→ **Exercise prompt**
Once you find the line with "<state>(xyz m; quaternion" in the listing below, set down exactly every line from it through the line with "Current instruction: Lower", but no pictures.

→ **Data in this exercise**

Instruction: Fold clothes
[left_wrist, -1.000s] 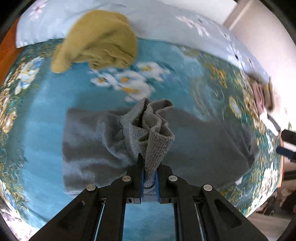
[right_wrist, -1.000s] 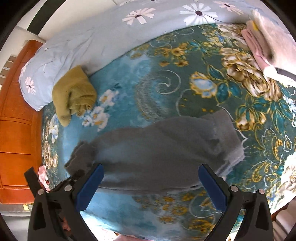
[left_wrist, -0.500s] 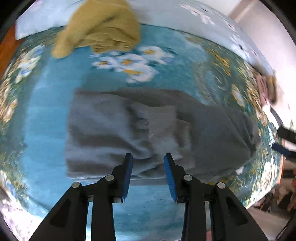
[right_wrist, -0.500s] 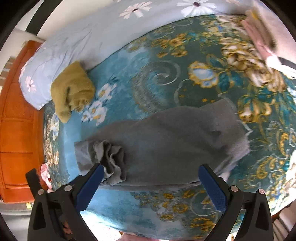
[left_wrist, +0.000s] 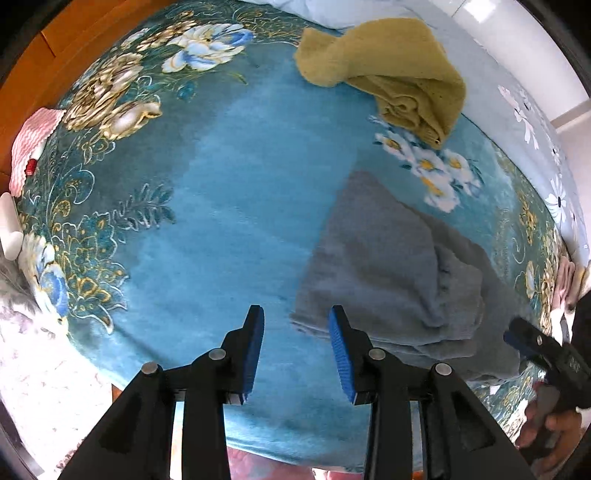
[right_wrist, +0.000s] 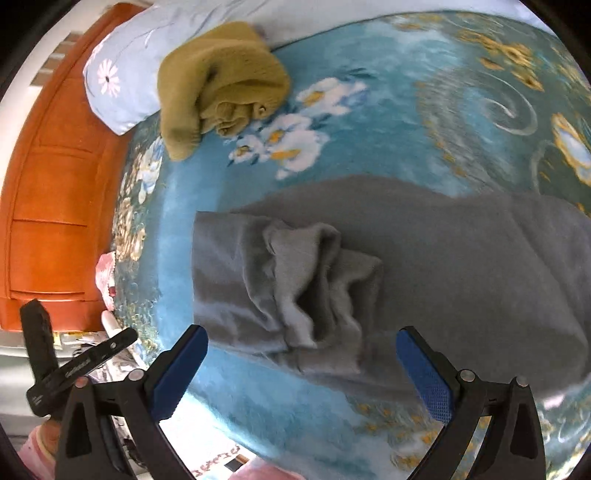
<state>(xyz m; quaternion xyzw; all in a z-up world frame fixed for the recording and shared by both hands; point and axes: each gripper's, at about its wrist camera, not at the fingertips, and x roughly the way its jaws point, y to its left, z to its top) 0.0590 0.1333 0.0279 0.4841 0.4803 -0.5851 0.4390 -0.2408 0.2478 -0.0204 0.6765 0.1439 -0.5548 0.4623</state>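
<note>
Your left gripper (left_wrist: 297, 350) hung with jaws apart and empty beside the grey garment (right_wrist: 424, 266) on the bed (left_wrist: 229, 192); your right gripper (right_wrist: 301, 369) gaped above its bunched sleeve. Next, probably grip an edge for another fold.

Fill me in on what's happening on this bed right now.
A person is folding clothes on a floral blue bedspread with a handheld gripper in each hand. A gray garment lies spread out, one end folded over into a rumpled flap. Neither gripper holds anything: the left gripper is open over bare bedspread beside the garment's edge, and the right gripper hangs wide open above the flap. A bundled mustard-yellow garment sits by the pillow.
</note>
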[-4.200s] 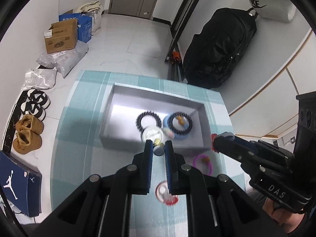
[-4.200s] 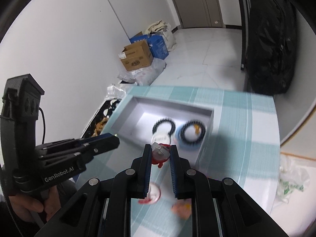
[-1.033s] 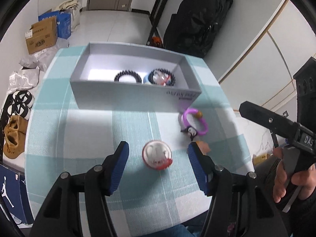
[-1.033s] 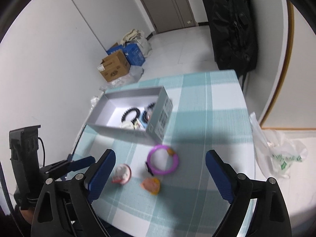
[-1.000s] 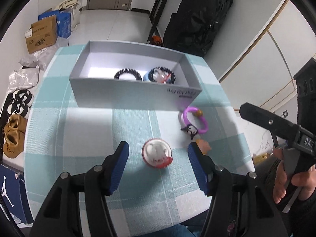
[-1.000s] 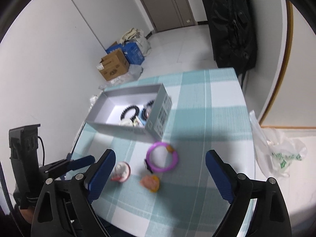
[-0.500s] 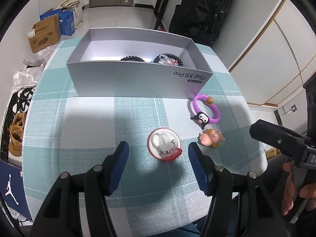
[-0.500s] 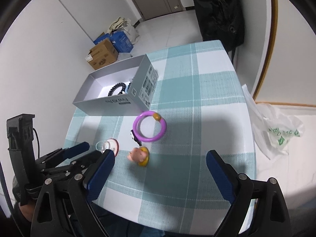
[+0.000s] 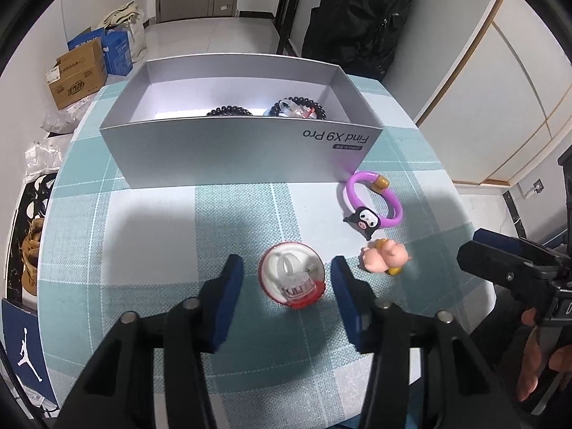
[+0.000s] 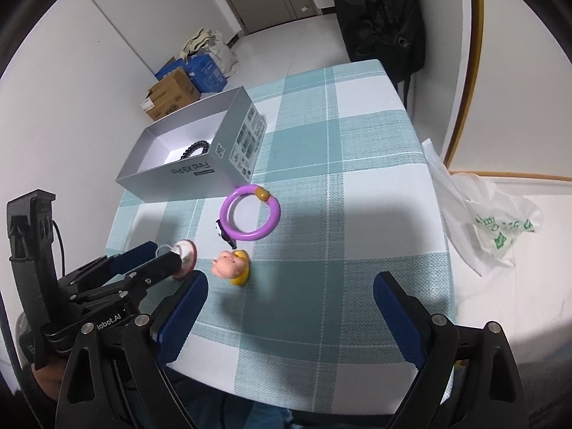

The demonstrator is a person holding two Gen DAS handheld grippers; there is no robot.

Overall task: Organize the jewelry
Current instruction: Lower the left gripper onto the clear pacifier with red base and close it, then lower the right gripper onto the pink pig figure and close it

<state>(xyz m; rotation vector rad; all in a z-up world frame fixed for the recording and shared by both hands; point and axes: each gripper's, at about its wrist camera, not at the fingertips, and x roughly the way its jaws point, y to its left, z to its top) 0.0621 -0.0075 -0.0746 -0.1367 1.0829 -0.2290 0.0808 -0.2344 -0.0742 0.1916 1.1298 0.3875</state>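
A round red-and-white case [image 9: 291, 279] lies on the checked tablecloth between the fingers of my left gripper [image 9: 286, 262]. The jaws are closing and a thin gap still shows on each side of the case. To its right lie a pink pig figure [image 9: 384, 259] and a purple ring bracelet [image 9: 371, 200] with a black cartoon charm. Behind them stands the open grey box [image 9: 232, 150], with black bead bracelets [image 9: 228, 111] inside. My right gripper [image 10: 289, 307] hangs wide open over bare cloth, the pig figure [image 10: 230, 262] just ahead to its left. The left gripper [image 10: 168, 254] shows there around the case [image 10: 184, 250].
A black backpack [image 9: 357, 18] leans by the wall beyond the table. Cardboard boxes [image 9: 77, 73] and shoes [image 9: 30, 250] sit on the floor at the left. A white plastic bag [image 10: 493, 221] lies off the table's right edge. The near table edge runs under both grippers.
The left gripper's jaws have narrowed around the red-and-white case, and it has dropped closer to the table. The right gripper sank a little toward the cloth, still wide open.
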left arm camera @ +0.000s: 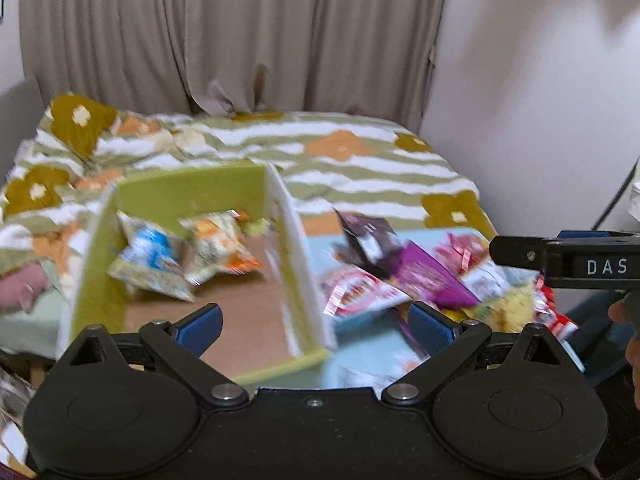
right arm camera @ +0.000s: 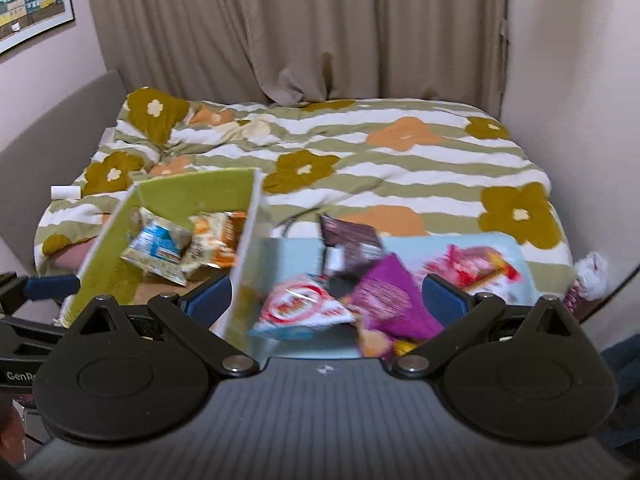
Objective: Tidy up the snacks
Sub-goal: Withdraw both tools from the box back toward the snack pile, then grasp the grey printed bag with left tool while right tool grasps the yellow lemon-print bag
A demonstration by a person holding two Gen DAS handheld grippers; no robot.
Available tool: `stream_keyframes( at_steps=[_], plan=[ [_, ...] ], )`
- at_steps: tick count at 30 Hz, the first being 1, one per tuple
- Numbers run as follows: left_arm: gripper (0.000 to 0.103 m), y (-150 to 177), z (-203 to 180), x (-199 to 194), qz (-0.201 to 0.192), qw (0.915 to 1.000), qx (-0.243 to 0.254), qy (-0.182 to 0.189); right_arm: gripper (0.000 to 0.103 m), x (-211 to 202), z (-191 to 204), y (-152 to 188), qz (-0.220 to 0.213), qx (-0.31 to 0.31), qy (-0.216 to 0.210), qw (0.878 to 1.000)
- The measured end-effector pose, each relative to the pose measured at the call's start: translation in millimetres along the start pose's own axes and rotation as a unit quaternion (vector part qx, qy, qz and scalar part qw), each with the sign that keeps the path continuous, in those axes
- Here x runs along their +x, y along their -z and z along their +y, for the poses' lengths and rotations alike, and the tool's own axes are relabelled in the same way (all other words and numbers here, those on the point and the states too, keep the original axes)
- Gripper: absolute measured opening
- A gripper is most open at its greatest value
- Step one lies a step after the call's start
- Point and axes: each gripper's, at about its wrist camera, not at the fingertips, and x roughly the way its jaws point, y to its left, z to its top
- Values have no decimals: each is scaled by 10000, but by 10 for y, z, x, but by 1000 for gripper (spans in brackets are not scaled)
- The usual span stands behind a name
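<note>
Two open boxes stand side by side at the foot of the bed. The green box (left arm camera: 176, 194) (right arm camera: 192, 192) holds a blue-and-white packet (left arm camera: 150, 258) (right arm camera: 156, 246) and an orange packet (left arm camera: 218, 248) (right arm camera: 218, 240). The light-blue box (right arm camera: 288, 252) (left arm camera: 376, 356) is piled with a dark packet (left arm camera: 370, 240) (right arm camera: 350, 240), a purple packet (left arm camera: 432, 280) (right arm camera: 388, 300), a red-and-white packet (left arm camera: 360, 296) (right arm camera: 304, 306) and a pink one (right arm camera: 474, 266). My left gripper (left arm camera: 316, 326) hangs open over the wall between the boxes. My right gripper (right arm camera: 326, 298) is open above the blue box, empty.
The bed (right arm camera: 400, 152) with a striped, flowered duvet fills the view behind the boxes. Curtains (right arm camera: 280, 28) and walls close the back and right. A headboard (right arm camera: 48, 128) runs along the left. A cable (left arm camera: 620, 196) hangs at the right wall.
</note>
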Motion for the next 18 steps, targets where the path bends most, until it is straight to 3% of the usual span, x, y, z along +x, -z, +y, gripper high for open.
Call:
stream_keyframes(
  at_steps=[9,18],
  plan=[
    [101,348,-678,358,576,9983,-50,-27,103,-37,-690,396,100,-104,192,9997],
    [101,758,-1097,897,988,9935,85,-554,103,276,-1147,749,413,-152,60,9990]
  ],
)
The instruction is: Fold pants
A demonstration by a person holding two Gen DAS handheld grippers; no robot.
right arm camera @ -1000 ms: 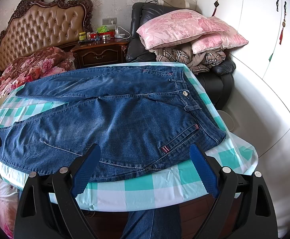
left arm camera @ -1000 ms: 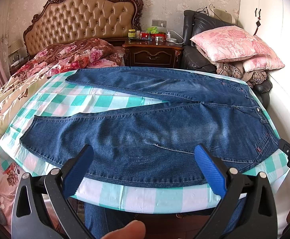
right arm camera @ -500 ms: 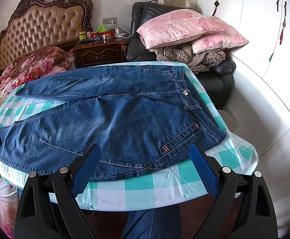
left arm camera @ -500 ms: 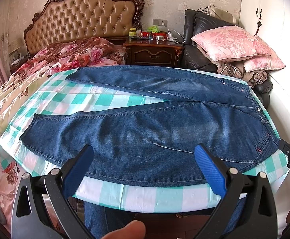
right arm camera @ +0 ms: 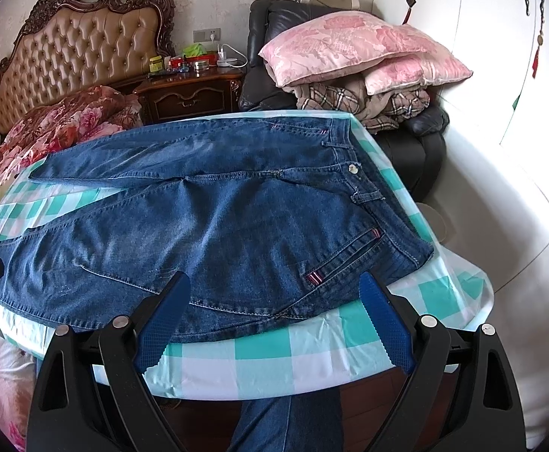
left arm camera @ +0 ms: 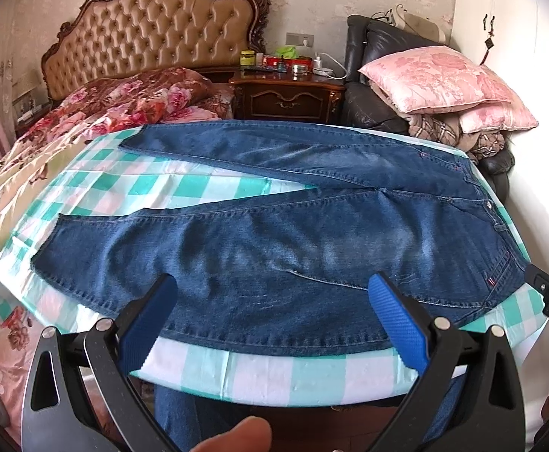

→ **Task solution**
<state>(xyz m; quaternion xyzw; all in a z-up world frame fixed for the recording and shared by both hands; point and axes: each gripper's, at about its wrist camera, not at the fingertips, and x roughly the way its jaws point, y to its left, z to its top) 0.0590 0.1333 0.0279 0.4841 0.4803 -0.5851 0.4390 -0.2408 0.2478 -0.0204 0.6765 0.1439 -0.5548 0.4623</state>
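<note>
Your left gripper (left_wrist: 297, 350) hung with jaws apart and empty beside the grey garment (right_wrist: 424, 266) on the bed (left_wrist: 229, 192); your right gripper (right_wrist: 301, 369) gaped above its bunched sleeve. Next, probably grip an edge for another fold.

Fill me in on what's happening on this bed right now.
A person is folding clothes on a floral blue bedspread with a handheld gripper in each hand. A gray garment lies spread out, one end folded over into a rumpled flap. Neither gripper holds anything: the left gripper is open over bare bedspread beside the garment's edge, and the right gripper hangs wide open above the flap. A bundled mustard-yellow garment sits by the pillow.
</note>
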[-4.200s] 
[-4.200s] 
[-1.033s] 
[-1.033s] 
[-1.000s] 
[-1.000s] 
[-0.500s] 
[-0.500s] 
[+0.000s] 
[+0.000s] 

The demonstrator is a person holding two Gen DAS handheld grippers; there is no robot.

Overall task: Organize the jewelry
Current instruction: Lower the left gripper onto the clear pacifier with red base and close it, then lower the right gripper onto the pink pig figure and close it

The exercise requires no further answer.